The Swedish Diet — diet to lose weight fast

Swedish Dietitians have developed a nutrition system that helps you to lose weight quickly normalize your metabolism. With the help of this diet plan, you will lose in the position, up to 8 pounds in a week. It consists mainly of buckwheat porridge, low-fat milk, potatoes, fruit and vegetables.

Diet plan for Swedish diet from best waist trainers here a week.

Monday

Breakfast: 1 glass of low-fat milk, buckwheat.

Lunch: 100 g of low-fat cottage cheese. Lettuce, tomatoes, peppers, and onions made.

A cup of warm milk.

Dinner: mixed 3 boiled potatoes, 200 g boiled chopped beets with low-fat cream. 1 slice of black bread.

Tuesday

Breakfast: 1 glass of low-fat milk, buckwheat.

Lunch: 250 g cooked fish. 2 cooked potatoes.

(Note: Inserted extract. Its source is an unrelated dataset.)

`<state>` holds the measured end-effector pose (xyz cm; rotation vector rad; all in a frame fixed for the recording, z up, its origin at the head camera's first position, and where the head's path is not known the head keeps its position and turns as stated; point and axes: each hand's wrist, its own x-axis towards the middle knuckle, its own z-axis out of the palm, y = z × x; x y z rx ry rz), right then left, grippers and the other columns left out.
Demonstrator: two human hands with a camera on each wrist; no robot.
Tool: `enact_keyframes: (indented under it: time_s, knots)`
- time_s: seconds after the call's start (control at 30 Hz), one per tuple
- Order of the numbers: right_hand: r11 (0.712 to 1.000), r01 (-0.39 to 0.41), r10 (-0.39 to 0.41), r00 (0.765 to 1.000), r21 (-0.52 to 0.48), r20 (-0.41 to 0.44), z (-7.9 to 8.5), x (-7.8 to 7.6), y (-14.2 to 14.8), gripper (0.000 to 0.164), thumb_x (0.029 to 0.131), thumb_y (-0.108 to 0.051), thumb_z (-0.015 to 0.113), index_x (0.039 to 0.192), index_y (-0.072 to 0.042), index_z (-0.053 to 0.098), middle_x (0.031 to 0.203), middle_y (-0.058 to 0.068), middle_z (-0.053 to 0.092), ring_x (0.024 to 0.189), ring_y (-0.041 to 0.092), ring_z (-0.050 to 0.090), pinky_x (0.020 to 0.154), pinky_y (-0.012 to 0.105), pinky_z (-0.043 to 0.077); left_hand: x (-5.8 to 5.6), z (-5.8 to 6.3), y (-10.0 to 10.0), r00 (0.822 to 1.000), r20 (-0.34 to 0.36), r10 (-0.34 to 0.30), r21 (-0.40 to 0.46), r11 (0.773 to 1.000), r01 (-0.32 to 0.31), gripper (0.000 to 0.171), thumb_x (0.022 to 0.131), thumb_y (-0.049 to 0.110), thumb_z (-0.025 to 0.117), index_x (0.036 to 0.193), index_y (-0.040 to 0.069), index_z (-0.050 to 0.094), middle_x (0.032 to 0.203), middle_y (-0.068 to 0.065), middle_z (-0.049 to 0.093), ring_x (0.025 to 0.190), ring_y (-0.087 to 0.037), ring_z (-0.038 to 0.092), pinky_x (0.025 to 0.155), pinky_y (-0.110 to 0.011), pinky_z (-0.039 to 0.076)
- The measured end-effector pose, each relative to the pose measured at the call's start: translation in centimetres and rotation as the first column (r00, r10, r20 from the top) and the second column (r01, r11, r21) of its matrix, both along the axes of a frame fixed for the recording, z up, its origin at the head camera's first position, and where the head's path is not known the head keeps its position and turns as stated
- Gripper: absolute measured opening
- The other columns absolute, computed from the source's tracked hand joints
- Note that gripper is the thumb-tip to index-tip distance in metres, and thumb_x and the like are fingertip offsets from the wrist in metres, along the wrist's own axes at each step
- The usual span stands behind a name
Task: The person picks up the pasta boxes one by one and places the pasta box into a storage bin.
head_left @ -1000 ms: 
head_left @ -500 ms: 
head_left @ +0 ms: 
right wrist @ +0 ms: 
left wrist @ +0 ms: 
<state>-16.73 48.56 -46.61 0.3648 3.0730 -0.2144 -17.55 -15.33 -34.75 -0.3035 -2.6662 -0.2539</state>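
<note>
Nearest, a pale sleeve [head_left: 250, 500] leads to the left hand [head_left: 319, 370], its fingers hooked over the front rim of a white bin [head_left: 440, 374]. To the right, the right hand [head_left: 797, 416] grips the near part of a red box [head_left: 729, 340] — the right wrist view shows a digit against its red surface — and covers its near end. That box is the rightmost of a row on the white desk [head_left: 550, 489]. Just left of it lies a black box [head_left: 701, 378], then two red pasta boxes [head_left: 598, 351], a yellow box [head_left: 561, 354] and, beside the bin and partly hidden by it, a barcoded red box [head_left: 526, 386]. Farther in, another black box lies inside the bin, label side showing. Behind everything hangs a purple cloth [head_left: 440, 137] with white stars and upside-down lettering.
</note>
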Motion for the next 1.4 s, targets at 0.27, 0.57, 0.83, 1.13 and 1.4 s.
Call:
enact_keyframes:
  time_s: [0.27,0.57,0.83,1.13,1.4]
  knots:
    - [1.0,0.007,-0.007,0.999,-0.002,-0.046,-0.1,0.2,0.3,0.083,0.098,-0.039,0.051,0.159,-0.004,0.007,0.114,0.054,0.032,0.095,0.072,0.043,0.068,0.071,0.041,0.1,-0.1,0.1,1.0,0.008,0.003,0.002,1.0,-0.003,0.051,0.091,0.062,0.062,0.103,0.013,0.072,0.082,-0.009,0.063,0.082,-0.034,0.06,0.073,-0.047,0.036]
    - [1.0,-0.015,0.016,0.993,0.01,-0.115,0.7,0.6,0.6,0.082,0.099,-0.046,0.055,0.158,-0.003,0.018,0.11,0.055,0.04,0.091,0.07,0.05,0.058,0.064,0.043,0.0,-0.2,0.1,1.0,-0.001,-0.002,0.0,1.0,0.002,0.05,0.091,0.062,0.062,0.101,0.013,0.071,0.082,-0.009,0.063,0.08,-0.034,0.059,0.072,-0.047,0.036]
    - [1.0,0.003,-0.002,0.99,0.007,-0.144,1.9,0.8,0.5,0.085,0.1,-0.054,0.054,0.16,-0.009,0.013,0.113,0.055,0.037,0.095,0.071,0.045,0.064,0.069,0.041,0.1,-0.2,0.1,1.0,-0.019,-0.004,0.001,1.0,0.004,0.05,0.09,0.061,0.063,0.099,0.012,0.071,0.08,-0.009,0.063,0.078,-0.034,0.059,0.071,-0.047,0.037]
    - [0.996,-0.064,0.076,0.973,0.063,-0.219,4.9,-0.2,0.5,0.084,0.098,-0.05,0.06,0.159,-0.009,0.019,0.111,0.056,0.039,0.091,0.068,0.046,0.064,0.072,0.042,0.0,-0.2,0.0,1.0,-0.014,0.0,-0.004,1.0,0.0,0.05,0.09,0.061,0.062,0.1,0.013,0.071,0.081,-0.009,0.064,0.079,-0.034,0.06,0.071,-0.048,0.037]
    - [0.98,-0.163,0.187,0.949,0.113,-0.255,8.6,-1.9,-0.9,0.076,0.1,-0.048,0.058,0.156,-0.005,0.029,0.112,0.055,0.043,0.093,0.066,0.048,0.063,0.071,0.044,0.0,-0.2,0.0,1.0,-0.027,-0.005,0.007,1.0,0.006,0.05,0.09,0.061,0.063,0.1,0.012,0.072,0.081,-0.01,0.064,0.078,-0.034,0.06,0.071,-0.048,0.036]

Green Salad mixed with one teaspoon of vegetable oil.

Dinner: salad 200 g white cabbage with onions and a teaspoon of vegetable oil mixed. 1 boiled egg. 1 glass of low-fat milk.

Wednesday

Breakfast: 1 glass of low-fat milk, 60 g of low-fat cottage cheese, a tiny slice rye bread.

Lunch: 250 g a roast chicken without skin 100 g salad made from any raw vegetables. 1 glass of fresh apple juice.

Dinner: 150 g of potatoes, 80 g of low-fat cottage cheese. A tiny slice rye bread. 1 glass of low-fat milk.

Thursday

Breakfast: 1 glass of Apple juice, 2 small toasts.

Lunch: 100 g buckwheat porridge and a small piece of boiled meat. 150–200 g apples and oranges.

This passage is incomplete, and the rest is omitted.